Comment by olau

Comment by olau a year ago

16 replies

A warning about Aurora: It's opaque tech. I've been on a project that switched to it by recommendation by the hosting provider, and had to switch away because it turns out that it does not support queries requiring temporary storage, i.e. queries exceeding the memory of the instances.

It manifested the way that the Aurora instances would use up their available (meagre) memory, then start thrashing, taking everything down. Apparently the instances did not have access to any temporary local storage. There was no way to fix that, and it took some time to understand. After having read all the little material I could find on Aurora, my personal conclusion is that Aurora is perhaps best thought of as a big hack.
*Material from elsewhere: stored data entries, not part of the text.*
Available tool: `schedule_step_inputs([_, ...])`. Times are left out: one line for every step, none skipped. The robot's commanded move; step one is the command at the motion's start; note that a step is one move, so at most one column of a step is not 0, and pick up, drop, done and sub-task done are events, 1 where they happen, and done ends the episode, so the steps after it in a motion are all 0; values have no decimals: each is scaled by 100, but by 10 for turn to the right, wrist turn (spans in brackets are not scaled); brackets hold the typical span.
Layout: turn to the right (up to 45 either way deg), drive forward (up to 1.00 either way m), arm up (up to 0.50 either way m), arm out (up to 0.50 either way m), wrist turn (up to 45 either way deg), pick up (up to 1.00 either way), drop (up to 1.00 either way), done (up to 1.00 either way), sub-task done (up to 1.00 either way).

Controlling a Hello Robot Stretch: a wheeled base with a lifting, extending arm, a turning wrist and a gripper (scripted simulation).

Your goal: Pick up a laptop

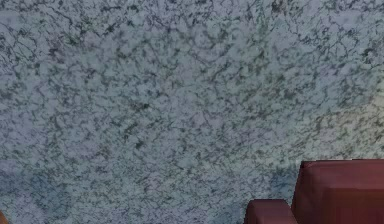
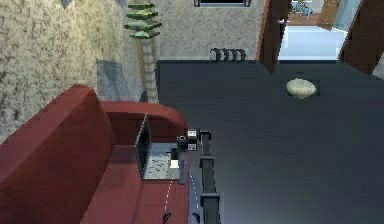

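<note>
Dark arm bar [image 2: 207, 185] rises from the bottom edge, just right of centre. Lower left: red sofa [image 2: 60, 150]. Laptop [image 2: 155, 155] sits on its seat, lid up, centre-left. Gripper [image 2: 180, 144] is just right of the laptop; finger spread and whether it holds anything: cannot tell. Upper right: pale round lump [image 2: 301, 88] on the dark floor [image 2: 290, 150].

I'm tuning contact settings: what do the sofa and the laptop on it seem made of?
Sofa: dark red, smooth, evenly shaded, rounded cushions; probably leather or vinyl, perhaps plain cloth. Laptop: grey, thin, flat, hard-edged panels; likely metal or plastic, the look leaves it open.
</note>
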Motion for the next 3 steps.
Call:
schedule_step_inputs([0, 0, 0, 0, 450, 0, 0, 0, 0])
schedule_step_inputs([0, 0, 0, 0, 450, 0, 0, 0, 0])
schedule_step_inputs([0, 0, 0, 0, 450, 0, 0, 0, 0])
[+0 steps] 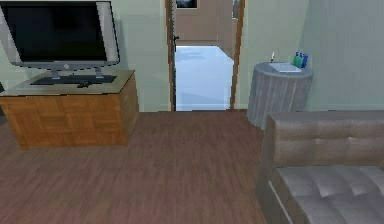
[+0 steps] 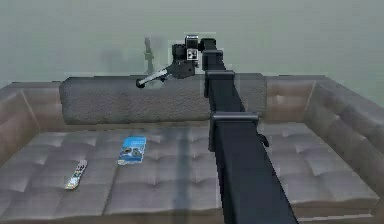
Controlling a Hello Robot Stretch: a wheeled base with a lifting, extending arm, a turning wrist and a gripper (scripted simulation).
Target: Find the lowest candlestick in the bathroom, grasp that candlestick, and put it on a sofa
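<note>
Above the far backrest of the grey-brown tufted leather sofa, the thin dark upright candlestick hung at the end of the fingers, clear of the cushions with bare wall behind it. It looked held, though whether the fingers were apart or together could not be told. Finding and fetching seemed done; what was left was to lower it onto the seat, right of the blue booklet and grey remote control, and let go.
</note>
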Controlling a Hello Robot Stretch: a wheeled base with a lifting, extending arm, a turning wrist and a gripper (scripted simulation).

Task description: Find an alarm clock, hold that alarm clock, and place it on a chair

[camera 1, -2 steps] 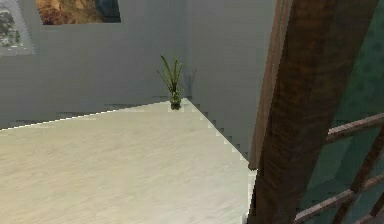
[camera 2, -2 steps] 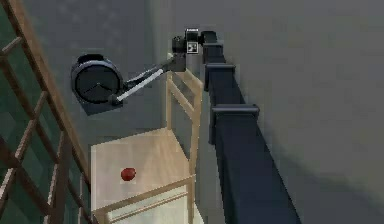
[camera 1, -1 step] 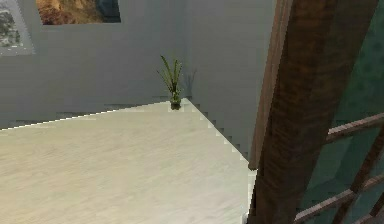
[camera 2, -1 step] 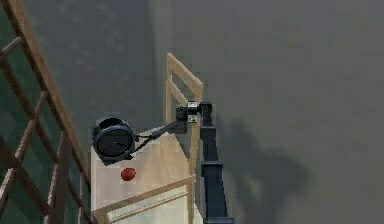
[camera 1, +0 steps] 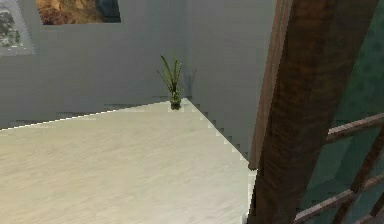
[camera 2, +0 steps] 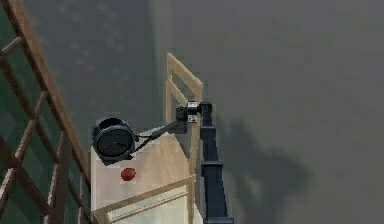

I think it's likely there are more gotchas like that.

We moved the database back to a simple VM on SSD, and Postgres handled everything just fine.

deergomoo a year ago

We’ve generally been happy with Aurora, but we run into gotchas every so often that don’t seem to be documented anywhere and it’s very annoying.

Example: in normal MySQL, “RENAME TABLE x TO old_x, new_x TO x;” allows for atomically swapping out a table.

But since we moved to Aurora MySQL, we very occasionally get stuff land in the bug tracker with “table x does not exist”, suggesting this is not atomic in Aurora.

Is this documented anywhere? Not that I’ve been able to find. I’m fine with there being subtle differences, especially considering the crazy stuff they’re doing with the storage layer, but if you’re gonna sell it as “MySQL compatible” then please at least tell me the exceptions.

orf a year ago

The first result on Google shows that Aurora certainly does have temporary local storage https://docs.aws.amazon.com/AmazonRDS/latest/AuroraUserGuide...

  • alexey-salmin a year ago

    I believe this issue is (or was) real. There are important differences in how Aurora treats temporary data. Normal postgres and rds postgres write it into the main data volume (unless configured otherwise). Aurora however always separates shared storage from local storage and it's not entirely clear to me what is this local storage physically for non-read-optimized instance types. The only way to increase it is to increase the instance size. [1][2] This is indeed frustrating because with postgres or rds postgres you just increase the volume and that's it.

    Luckily since November 2023 it also has r6gd/r6id classes with local NVMEs for temp files. [3] This should in theory solve this problem but I haven't tried it yet.

    [1] https://docs.aws.amazon.com/AmazonRDS/latest/AuroraUserGuide...

    [2] https://www.reddit.com/r/aws/s/sIhBQhsG80

    [3] https://aws.amazon.com/about-aws/whats-new/2023/11/amazon-au...

    • p0seidon a year ago

      I think Aurora has to go through the same development process as every database. They changed essential patterns in the database, and there are severe side effects that need to be addressed. You can see the same with Aurora Serverless and the changes in V2; there were some quite quirky issues in the first versions.

dalyons a year ago

Calling it a hack is pretty unfair. The log storage engine is a huge innovation, in my experience makes large MySQL/pg clusters much more reliable and performant at scale in a variety of different ways.

It has a couple of quirks, but on balance it feels like the future - the next evolution of what traditional rdbms are capable of.

But if you don’t have scale or resiliency needs it probably doesn’t matter to you.

pquki4 a year ago

Isn't Aurora mainly about their unique handling of logging and replica which leads to high availability and fast recovery? If you switch to VM, how do you handle availability in multiple locations and backups? If database checkpoints are good enough for you, sounds like Aurora is overkill in the first place.

vips7L a year ago

We’re currently struggling with switching from RDS to aurora. The replica times are absolutely bonkers long for the simplest of writes.

  • dalyons a year ago

    Aurora has essentially constant replica lag times, it’s one of the best features. Should be around 30-50ms always, are you seeing different?

    • vips7L a year ago

      7-20 seconds depending on location.

      • dalyons a year ago

        Location? Are you doing multi region?

  • alexey-salmin a year ago

    Can you elaborate, which exact timings are bad?

    • vips7L a year ago

      I’ve added more details to a sibling comment. I’m not sure I can add much more. I’m not an OPS person, just team lead on the development side.